To receive VA disability compensation benefits of any kind, Total Disability Based on Individual Unemployability (TDIU) or not, you must establish a nexus between your condition and a specific injury, illness, or event that occurred during your military service. In other words, you cannot receive VA disability because you served in the military and later developed a disability unrelated to your service. You must show that a particular event during your service was the cause of your disability.
When You Might Qualify for Social Security Disability and Not TDIU
Consider this example:
- You served 10 years in the military.
- After leaving the military, you suffered a back injury moving boxes at work. Your back injury makes it impossible for you to work.
In this case, you may be entitled to Social Security disability. You would not be entitled to service-connected compensation, and thus TDIU, because the disability impacting your ability to work was not caused by or incurred during your military service.
However, if you suffered a back injury during your military service and because of it were unable to obtain and maintain gainful employment after service, you could be entitled to TDIU.
What if I Have Multiple Disabilities, Some Service-Connected, Some Not?
It is still possible to receive TDIU benefits if you have both service-connected and non-service-connected disabilities. However, VA will only consider eligibility for TDIU based on your service-connected disabilities.
How Can I Prove to VA That I Qualify for TDIU Benefits?
Unfortunately, recovering TDIU benefits is often quite difficult. However, VA offers a couple of routes to establish eligibility for TDIU benefits.
Proving Your Entitlement for Schedular TDIU
First, you can qualify based on your VA disability rating(s). The VA rates disabilities based on their severity and to what degree they functionally limit the applicant.

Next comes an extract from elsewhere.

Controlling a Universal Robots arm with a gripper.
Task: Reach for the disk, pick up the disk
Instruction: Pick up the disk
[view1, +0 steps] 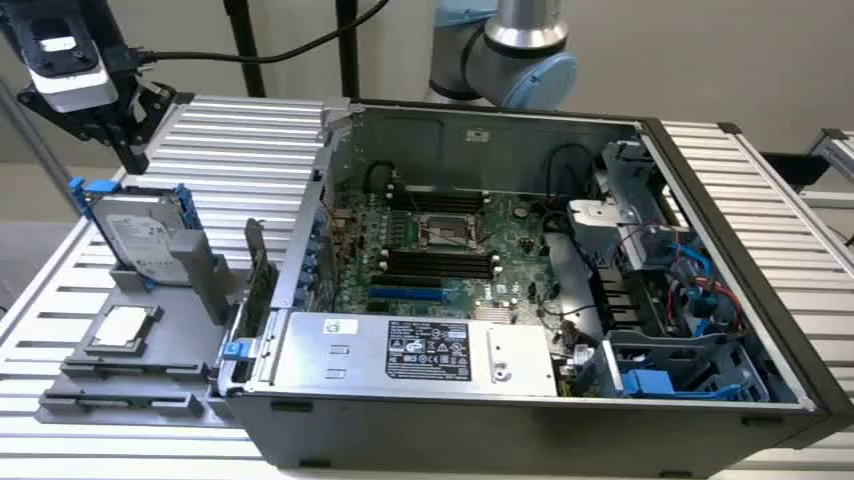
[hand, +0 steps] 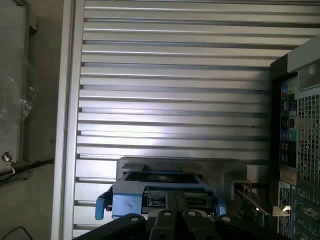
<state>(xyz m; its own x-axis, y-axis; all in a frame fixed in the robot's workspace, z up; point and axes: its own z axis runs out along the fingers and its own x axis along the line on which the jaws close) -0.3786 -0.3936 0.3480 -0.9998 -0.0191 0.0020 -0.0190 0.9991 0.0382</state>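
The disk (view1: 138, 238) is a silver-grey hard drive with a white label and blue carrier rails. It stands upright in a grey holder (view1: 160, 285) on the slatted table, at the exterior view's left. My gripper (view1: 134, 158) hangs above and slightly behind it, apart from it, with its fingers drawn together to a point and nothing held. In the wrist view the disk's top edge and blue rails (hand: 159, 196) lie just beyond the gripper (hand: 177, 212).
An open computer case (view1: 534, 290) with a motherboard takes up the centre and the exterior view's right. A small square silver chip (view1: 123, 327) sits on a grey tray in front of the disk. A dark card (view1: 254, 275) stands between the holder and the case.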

Ratings run in increments of 10 percent from 0 to 100.
To receive TDIU on a schedular basis, you must have a service-connected condition rated at 60 percent or higher, or you must have multiple conditions that combine for at least a 70 percent rating with one of those conditions assigned a rating of at least 40 percent.
Recovering Extra-Schedular TDIU Benefits
The other way to receive TDIU benefits is on an extraschedular basis. What this ultimately means is that despite not meeting the schedular criteria noted above, your condition still impacts your ability to obtain and maintain substantially gainful employment.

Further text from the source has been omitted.